Task: Restate word for word the entries below, starting with the line with "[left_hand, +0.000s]" and continuing through the line with "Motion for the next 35". Include both of those lines and no others.

Exercise material:
━━━━━━━━━━━━━━━━━━━━━━━━━━━━━━

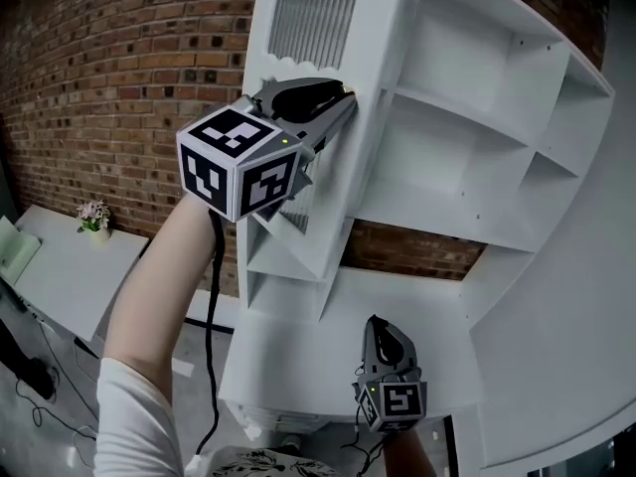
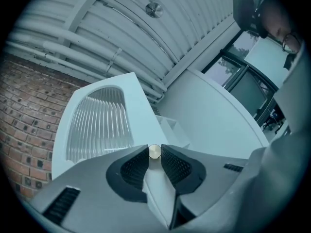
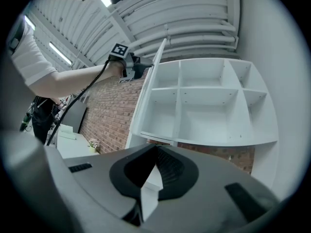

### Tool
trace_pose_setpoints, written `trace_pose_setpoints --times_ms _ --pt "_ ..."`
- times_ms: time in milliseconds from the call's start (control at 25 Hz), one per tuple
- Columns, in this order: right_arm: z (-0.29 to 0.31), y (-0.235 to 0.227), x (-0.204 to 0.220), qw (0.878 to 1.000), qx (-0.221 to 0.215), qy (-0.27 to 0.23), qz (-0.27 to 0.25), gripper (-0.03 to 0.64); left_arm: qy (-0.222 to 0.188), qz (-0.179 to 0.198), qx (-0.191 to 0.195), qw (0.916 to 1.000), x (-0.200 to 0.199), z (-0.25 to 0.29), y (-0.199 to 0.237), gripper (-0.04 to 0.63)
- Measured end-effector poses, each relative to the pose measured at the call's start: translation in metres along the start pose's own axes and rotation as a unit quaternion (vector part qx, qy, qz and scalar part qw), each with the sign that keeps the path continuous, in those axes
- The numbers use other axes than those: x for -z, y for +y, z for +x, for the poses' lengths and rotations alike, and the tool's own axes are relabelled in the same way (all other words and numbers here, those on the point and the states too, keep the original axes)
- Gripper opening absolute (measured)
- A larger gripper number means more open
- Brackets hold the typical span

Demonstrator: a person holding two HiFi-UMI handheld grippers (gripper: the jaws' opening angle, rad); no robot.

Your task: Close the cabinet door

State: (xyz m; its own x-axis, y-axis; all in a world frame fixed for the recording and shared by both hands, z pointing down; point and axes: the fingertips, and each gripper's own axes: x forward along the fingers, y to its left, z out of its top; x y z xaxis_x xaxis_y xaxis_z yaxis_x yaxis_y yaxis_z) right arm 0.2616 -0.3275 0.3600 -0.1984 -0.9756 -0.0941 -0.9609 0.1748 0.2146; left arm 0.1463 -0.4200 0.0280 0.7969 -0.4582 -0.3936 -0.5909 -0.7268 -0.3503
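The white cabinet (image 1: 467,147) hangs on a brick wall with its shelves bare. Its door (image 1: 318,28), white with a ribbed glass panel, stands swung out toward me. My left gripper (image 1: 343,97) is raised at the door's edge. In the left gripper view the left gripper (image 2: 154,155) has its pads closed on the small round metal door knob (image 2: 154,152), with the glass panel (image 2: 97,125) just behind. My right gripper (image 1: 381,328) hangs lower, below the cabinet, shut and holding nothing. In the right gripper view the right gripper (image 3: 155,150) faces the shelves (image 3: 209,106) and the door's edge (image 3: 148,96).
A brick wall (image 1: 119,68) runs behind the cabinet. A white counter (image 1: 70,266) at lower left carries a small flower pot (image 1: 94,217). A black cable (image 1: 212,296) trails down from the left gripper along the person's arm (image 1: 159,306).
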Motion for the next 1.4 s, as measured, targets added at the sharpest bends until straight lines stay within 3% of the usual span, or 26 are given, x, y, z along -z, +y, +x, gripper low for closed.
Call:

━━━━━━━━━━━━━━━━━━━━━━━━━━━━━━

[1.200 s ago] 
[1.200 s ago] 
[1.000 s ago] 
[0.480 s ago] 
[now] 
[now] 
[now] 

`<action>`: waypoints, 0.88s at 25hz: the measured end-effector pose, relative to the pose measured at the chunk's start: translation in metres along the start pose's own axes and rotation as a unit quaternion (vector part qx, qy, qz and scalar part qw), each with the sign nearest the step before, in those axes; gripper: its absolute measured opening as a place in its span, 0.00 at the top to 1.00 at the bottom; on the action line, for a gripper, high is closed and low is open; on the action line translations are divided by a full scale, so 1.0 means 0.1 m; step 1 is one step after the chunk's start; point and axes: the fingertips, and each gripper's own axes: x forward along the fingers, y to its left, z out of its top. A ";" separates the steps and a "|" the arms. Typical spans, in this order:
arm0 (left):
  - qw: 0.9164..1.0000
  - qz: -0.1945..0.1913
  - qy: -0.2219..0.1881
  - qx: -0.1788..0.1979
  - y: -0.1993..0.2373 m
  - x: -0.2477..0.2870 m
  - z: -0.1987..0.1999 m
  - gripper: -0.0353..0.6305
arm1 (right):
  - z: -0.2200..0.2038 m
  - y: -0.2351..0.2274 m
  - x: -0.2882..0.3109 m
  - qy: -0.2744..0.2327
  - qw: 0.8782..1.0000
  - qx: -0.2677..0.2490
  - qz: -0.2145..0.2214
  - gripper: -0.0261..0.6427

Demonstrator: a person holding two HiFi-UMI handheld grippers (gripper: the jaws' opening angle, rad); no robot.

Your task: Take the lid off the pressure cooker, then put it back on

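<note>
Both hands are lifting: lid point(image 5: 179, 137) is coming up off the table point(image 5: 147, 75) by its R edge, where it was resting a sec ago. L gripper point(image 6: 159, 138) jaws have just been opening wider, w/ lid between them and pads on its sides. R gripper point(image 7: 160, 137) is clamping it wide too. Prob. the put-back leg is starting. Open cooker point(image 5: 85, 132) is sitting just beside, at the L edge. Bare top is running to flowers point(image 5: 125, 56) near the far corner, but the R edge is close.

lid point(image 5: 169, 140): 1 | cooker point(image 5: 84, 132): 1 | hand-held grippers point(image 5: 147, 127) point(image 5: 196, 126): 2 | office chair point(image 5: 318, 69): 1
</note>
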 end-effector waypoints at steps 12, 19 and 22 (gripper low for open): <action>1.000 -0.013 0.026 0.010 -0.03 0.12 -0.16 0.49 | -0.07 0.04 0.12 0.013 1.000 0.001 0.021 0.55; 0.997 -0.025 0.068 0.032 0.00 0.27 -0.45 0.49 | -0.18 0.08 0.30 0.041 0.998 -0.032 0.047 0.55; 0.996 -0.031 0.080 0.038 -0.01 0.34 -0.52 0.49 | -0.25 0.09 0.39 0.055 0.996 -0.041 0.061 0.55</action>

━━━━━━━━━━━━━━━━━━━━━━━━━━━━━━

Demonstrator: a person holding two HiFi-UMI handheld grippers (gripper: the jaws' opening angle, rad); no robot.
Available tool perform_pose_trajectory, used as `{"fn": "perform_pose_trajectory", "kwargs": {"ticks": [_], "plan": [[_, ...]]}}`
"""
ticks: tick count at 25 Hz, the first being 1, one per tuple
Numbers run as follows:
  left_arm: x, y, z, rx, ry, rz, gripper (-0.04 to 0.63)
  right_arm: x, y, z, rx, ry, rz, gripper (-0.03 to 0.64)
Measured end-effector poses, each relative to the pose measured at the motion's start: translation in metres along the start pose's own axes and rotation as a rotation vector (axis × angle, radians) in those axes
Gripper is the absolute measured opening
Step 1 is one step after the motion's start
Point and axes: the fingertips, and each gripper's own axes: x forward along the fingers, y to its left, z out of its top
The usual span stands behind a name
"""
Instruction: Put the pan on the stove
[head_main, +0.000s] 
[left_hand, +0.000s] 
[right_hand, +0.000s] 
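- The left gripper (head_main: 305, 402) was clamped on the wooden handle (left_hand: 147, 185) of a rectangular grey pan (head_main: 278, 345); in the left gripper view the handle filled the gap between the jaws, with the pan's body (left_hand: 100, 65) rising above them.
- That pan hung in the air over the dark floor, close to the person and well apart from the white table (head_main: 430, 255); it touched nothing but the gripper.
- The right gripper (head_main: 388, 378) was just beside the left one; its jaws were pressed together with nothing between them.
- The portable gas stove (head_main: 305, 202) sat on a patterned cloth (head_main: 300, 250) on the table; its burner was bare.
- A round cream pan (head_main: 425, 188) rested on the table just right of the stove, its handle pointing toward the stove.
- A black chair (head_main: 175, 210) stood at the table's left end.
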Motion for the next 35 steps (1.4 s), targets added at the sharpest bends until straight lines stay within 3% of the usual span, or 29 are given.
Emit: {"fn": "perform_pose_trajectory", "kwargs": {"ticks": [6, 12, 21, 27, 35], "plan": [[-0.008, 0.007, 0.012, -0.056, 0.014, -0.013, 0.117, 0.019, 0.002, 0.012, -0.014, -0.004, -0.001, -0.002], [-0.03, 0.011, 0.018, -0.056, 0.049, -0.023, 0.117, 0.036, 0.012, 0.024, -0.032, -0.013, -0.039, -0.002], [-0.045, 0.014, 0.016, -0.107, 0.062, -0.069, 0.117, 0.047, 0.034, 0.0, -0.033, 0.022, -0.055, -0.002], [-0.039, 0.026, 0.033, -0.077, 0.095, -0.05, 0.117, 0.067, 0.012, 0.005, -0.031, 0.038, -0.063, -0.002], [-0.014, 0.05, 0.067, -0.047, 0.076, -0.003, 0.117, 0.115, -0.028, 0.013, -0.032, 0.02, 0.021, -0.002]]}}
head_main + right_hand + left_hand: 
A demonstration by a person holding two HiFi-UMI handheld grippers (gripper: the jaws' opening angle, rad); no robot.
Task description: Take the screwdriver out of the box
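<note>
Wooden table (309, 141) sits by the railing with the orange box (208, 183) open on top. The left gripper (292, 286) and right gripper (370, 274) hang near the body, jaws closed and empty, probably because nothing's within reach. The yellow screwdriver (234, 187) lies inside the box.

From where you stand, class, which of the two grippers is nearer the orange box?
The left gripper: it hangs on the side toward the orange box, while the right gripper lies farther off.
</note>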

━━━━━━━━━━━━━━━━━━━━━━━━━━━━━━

Solution:
[left_hand, +0.000s] 
[right_hand, +0.000s] 
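- The left gripper (head_main: 305, 402) was clamped on the wooden handle (left_hand: 147, 185) of a rectangular grey pan (head_main: 278, 345); in the left gripper view the handle filled the gap between the jaws, with the pan's body (left_hand: 100, 65) rising above them.
- That pan hung in the air over the dark floor, close to the person and well apart from the white table (head_main: 430, 255); it touched nothing but the gripper.
- The right gripper (head_main: 388, 378) was just beside the left one; its jaws were pressed together with nothing between them.
- The portable gas stove (head_main: 305, 202) sat on a patterned cloth (head_main: 300, 250) on the table; its burner was bare.
- A round cream pan (head_main: 425, 188) rested on the table just right of the stove, its handle pointing toward the stove.
- A black chair (head_main: 175, 210) stood at the table's left end.
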Motion for the next 35 steps (1.4 s), targets added at the sharpest bends until straight lines stay within 3% of the usual span, or 29 are given.

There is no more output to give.